Copy the data word for word, keeping every line.

• • • • • • •

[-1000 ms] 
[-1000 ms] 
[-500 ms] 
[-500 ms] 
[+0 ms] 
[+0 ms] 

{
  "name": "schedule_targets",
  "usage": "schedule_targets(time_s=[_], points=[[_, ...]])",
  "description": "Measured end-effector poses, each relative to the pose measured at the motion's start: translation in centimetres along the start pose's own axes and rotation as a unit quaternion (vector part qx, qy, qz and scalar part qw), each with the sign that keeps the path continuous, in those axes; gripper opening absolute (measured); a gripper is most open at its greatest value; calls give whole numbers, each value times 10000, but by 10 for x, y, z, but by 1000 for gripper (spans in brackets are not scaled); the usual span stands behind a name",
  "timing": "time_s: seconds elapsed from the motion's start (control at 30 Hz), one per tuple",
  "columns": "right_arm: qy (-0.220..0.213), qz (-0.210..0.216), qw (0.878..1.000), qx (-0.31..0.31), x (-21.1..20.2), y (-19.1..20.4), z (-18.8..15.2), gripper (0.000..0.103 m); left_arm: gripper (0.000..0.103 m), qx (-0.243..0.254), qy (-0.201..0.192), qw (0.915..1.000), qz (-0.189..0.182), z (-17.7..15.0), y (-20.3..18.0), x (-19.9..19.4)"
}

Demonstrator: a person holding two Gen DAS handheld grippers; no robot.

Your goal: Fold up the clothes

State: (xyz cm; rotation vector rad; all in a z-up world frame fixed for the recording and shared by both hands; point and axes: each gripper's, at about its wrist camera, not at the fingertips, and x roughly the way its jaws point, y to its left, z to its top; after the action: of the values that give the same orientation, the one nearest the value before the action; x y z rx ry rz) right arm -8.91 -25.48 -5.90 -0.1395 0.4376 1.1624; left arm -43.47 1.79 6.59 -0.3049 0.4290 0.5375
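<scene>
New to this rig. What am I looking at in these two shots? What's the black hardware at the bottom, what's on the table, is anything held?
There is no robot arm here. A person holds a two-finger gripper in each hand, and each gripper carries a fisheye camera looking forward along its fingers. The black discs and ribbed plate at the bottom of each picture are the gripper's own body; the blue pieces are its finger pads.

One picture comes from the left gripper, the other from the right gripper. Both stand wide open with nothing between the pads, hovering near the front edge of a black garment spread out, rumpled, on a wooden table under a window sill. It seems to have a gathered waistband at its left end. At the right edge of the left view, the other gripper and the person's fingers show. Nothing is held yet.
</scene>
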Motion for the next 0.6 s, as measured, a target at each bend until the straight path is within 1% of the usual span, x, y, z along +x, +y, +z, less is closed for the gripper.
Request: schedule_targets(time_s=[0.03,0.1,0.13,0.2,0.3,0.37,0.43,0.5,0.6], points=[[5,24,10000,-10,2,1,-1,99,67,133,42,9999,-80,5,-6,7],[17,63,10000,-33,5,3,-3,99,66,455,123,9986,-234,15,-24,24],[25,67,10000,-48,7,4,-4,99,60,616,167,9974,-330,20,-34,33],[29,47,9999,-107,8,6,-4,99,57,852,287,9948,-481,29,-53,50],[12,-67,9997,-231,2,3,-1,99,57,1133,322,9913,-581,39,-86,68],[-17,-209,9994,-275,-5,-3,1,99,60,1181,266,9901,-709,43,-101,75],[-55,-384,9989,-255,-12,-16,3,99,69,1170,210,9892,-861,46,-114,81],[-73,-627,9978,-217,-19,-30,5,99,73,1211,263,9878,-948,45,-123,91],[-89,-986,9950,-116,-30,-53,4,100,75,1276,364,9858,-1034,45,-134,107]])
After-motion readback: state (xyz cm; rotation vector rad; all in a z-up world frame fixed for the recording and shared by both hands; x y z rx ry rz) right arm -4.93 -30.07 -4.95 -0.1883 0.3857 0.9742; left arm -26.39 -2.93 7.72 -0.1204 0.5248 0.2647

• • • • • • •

• _RESPONSE TO THE EXERCISE_:
[-1000 ms] 
[-1000 ms] 
[-500 ms] 
[-500 ms] 
[+0 ms] 
[+0 ms] 

{
  "name": "schedule_targets",
  "usage": "schedule_targets(time_s=[_], points=[[_, ...]])",
  "description": "Measured end-effector poses, each relative to the pose measured at the motion's start: translation in centimetres along the start pose's own axes and rotation as a unit quaternion (vector part qx, qy, qz and scalar part qw), each with the sign that keeps the path continuous, in those axes; gripper opening absolute (measured); a gripper is most open at its greatest value; calls give whole numbers, each value times 10000, but by 10 for x, y, z, but by 1000 for gripper (spans in brackets are not scaled); the usual span stands behind a name",
  "timing": "time_s: seconds elapsed from the motion's start (control at 30 Hz), one per tuple",
  "columns": "right_arm: qy (-0.220..0.213), qz (-0.210..0.216), qw (0.878..1.000), qx (-0.31..0.31), x (-21.1..20.2), y (-19.1..20.4), z (-18.8..15.2), gripper (0.000..0.103 m); left_arm: gripper (0.000..0.103 m), qx (-0.243..0.254), qy (-0.201..0.192), qw (0.915..1.000), qz (-0.189..0.182), z (-17.7..15.0), y (-20.3..18.0), x (-19.9..19.4)"
}

Demonstrator: a person holding two Gen DAS handheld grippers; no robot.

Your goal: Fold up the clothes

State: (xyz cm; rotation vector rad; all in a z-up world frame fixed for the recording and shared by both hands; point and axes: each gripper's, at about its wrist camera, not at the fingertips, and x roughly the way its jaws point, y to its left, z to its top; after the action: of the values that give the same orientation, the one nearest the value before the action; x y z rx ry rz) right arm -8.91 -25.48 -5.90 -0.1395 0.4376 1.1624; left arm -43.47 1.79 6.59 -0.3049 0.4290 0.5375
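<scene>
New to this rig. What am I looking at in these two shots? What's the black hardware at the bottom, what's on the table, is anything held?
There is no robot arm here. A person holds a two-finger gripper in each hand, and each gripper carries a fisheye camera looking forward along its fingers. The black discs and ribbed plate at the bottom of each picture are the gripper's own body; the blue pieces are its finger pads.

One picture comes from the left gripper, the other from the right gripper. Both stand wide open with nothing between the pads, hovering near the front edge of a black garment spread out, rumpled, on a wooden table under a window sill. It seems to have a gathered waistband at its left end. At the right edge of the left view, the other gripper and the person's fingers show. Nothing is held yet.
</scene>
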Motion for the next 0.6 s, as measured, a target at each bend until the straight path is within 1% of the usual span, x, y, z along +x, +y, +z, less is closed for the gripper.
Request: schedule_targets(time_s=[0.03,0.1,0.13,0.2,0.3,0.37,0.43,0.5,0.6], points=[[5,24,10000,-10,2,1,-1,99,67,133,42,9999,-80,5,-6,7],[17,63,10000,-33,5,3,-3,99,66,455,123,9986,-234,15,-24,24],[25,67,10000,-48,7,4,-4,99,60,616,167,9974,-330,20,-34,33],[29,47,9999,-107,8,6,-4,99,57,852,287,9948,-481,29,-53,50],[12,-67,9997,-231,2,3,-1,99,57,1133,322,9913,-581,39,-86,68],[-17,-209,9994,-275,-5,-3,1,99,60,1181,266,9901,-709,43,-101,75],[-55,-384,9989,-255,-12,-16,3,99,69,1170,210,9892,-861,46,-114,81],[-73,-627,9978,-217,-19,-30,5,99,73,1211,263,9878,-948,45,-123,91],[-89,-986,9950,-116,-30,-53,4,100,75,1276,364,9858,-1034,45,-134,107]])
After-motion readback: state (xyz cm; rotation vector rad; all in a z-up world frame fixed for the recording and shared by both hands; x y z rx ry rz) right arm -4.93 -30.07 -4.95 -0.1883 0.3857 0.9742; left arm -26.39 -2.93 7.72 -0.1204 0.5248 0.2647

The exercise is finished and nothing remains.